_TASK BRIEF_:
Once the line with "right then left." is found in the entries below, repeat it and each following line exactly, up to and including the line with "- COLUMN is". Add no other lines.

• • • •

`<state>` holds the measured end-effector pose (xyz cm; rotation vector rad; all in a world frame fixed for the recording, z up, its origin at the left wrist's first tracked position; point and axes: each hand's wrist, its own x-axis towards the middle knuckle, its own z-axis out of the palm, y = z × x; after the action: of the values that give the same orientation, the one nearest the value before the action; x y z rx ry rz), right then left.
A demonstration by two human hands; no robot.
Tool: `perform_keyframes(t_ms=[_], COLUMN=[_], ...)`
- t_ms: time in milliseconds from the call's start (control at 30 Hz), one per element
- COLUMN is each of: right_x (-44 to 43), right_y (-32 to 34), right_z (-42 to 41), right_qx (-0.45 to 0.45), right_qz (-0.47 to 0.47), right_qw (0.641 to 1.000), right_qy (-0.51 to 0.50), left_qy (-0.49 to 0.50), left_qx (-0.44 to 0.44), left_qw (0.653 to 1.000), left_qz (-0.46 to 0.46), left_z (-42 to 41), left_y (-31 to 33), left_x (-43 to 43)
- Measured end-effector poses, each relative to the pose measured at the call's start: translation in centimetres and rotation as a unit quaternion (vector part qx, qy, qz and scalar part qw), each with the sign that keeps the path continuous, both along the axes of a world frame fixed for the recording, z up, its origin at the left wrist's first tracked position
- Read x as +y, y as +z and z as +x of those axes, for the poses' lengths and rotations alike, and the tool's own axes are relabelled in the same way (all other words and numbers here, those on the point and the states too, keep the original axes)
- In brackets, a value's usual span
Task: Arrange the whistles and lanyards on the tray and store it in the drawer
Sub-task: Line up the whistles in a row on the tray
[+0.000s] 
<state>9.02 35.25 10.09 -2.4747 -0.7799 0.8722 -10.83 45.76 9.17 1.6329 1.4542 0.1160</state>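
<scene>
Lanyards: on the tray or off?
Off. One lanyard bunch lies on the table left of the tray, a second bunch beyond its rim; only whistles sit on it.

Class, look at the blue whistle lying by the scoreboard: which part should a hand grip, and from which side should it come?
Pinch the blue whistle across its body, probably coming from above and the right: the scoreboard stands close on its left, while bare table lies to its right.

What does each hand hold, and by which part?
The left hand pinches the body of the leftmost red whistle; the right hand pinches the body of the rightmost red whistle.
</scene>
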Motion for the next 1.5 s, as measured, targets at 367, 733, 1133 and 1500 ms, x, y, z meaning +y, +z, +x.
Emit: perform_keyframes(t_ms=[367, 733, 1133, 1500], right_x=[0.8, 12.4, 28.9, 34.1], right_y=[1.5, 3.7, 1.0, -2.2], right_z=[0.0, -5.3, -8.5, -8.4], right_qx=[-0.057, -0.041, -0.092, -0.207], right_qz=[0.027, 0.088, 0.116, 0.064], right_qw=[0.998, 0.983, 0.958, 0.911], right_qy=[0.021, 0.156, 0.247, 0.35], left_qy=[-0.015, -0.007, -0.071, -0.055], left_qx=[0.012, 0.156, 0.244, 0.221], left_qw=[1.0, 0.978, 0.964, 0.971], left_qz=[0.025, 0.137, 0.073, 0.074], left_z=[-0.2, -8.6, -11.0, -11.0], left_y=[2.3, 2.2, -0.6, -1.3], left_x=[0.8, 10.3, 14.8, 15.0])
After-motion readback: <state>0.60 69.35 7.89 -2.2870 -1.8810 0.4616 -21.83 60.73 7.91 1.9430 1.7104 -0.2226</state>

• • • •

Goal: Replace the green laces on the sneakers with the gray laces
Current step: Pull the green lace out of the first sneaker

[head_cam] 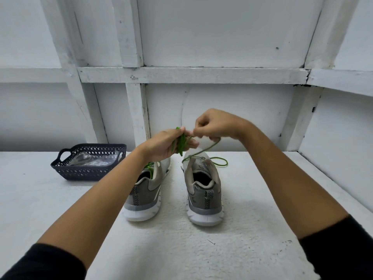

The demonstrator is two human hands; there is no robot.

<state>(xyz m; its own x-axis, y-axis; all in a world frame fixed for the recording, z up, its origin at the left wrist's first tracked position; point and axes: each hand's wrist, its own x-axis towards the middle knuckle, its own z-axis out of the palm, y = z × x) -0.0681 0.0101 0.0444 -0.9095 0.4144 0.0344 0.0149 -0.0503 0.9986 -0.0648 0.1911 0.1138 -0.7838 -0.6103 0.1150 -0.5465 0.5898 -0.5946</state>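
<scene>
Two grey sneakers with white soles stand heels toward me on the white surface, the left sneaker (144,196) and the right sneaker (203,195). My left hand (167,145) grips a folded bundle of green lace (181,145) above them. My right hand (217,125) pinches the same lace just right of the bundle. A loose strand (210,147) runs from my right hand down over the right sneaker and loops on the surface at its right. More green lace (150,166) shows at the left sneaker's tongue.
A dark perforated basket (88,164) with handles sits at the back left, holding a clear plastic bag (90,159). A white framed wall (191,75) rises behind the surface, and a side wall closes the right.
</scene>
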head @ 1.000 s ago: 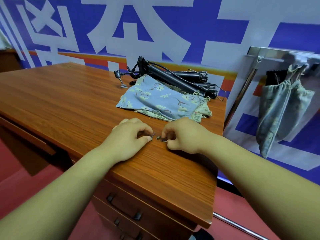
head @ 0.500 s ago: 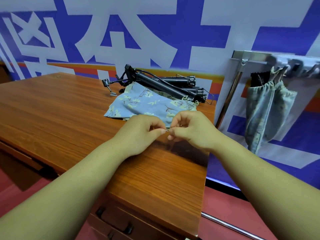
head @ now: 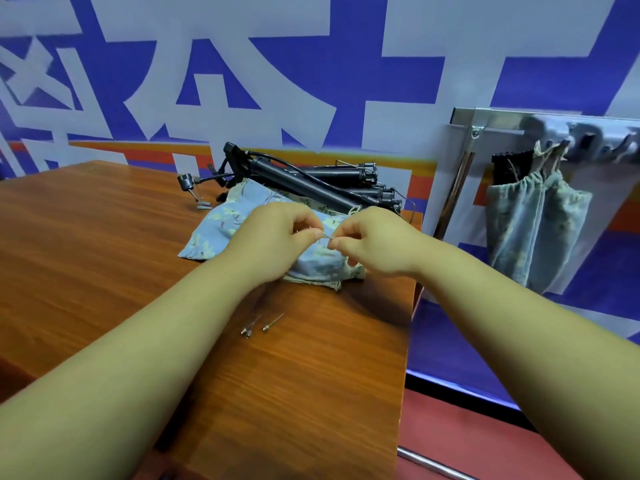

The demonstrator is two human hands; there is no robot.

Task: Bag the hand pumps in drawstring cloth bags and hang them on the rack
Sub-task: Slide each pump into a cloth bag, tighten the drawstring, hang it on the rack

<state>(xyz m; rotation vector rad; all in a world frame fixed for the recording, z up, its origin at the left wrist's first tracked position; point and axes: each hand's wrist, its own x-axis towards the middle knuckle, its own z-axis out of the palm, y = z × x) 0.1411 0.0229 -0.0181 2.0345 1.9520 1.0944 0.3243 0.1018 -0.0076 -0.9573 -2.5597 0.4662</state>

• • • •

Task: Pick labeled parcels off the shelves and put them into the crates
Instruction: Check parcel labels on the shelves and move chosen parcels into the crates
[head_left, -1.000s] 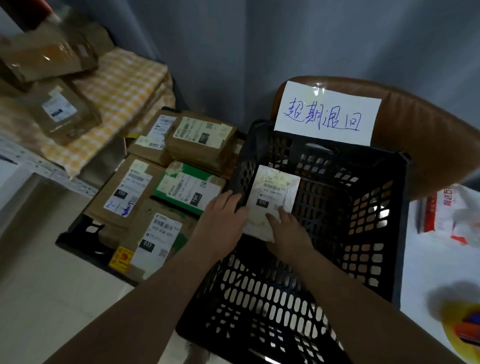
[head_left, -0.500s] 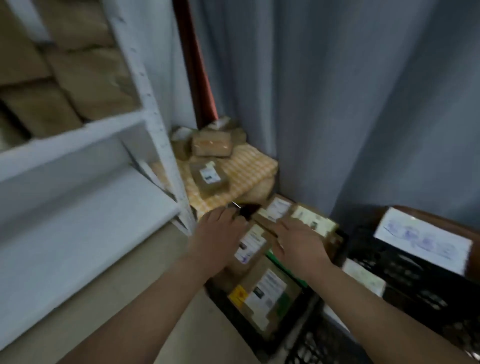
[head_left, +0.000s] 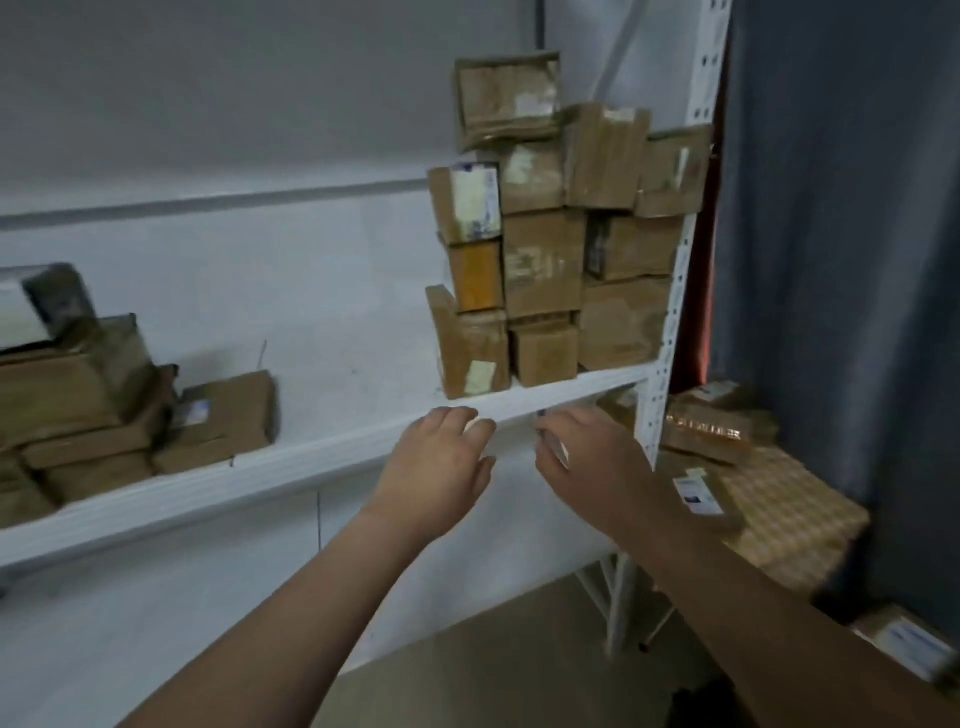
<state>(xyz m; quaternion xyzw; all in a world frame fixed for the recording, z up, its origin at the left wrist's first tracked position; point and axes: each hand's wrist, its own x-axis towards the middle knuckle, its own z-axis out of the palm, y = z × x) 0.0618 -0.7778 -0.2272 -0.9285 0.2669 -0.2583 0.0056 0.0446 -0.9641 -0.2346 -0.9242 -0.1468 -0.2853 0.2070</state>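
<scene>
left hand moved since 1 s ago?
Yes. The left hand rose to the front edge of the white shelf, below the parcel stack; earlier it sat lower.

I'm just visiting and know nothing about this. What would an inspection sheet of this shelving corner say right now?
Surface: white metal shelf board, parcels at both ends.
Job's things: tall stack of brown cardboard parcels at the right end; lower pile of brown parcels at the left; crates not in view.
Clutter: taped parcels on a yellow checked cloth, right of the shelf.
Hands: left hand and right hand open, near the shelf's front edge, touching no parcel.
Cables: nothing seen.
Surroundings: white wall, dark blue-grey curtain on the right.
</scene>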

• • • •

_EXERCISE SOLUTION_:
`<state>` holds the measured end-effector pose (xyz cm; rotation vector rad; all in a world frame fixed for the recording, z up, its origin at the left wrist's first tracked position; point and axes: each hand's wrist, its own x-axis towards the middle knuckle, its own z-axis out of the palm, y = z × x; after the action: of the values that give the same orientation, the one nearest the value before the action; x y z rx ry rz), right then left.
A demonstration by two human hands; no robot.
Tool: `perform_keyframes(t_ms=[_], COLUMN=[_], ...)`
- t_ms: time in milliseconds from the call's start (control at 30 Hz), one per element
- COLUMN is each of: right_x (-44 to 43), right_y (-32 to 34), right_z (-42 to 41), right_qx (-0.45 to 0.45), right_qz (-0.47 to 0.47), right_qw (0.641 to 1.000), right_qy (-0.51 to 0.50), left_qy (-0.49 to 0.50), left_qx (-0.44 to 0.44), left_qw (0.653 to 1.000), left_qz (-0.46 to 0.46), left_z (-42 to 41), left_y (-31 to 33), left_x (-43 to 43)

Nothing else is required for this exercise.